How long will it take to get to FIRE?

Bengens follow up research found 4% to be SAFEMAX forever, and a bit over 4.5 % ad SAFEMAX for a 30 year period.

And there are other people that say 4% is too high for 30 years.

To each his own. I prefer to be on the cautious side, especially given current PE ratios.
 
What tools do you use to estimate the time it'll take you to FIRE? I've seen some online calculators but they are a little underwhelming (i.e. Networthify).
They assume a fixed return on investment and no asset allocation.

FIRECalc would be interesting to use given all the data embedded within, but it doesn't seem to be able to run in "when will I hit my magic number?" mode.

Does anyone have a go-to tool they use for projecting when they'll be able to pull the plug?

I used Quicken Lifetime Planner... included in Quicken Deluxe and higher versions.

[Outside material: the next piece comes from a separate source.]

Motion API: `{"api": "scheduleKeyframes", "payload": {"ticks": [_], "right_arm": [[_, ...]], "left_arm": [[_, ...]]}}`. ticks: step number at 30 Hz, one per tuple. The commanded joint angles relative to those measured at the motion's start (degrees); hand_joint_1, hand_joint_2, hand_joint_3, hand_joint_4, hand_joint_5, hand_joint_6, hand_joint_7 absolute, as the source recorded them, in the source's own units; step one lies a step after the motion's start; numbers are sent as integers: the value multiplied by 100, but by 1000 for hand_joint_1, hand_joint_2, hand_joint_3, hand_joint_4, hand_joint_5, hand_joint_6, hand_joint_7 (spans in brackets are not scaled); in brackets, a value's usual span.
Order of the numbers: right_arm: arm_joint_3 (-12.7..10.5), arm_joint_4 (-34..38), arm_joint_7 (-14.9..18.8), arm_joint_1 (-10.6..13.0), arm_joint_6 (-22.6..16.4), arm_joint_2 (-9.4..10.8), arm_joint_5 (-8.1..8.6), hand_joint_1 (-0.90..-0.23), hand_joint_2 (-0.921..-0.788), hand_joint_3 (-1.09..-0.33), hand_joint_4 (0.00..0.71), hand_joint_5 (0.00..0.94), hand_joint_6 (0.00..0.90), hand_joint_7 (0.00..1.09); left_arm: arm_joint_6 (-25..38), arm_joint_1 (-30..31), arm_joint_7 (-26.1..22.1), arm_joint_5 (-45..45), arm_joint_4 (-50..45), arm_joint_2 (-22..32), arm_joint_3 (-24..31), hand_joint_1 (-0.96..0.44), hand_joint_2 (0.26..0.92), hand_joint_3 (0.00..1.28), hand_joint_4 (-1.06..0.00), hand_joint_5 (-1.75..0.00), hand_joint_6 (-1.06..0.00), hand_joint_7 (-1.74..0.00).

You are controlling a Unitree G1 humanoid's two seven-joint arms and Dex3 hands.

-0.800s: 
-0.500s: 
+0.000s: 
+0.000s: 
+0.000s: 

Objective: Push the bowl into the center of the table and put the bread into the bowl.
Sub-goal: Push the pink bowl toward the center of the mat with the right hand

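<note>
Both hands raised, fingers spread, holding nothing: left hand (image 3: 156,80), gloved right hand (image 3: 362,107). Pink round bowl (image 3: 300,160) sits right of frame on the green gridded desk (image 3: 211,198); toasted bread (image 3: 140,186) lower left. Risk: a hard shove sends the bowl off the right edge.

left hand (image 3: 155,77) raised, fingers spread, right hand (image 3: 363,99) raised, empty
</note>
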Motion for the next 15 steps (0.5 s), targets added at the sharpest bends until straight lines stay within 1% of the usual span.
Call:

It is easy to use, fairly intuitive and covers a lot of bases. Also, you can then use Quicken to monitor your progress and updating your plan is easy peasy... just review the assumptions and you're done.

I also had my own Excel model using the same assumptions that I used in QLP, but that was more of adding suspenders on top of the QLP belt.

For planning purposes, I don't view a fixed return on investment as a fatal flaw in the accumulation phase and there in no real sequence of returns risk in accumulation. When it came time to retire, I supplemented my Quicken Lifetime Planner analysis with tools like Firecalc to assess my sequence of returns risk.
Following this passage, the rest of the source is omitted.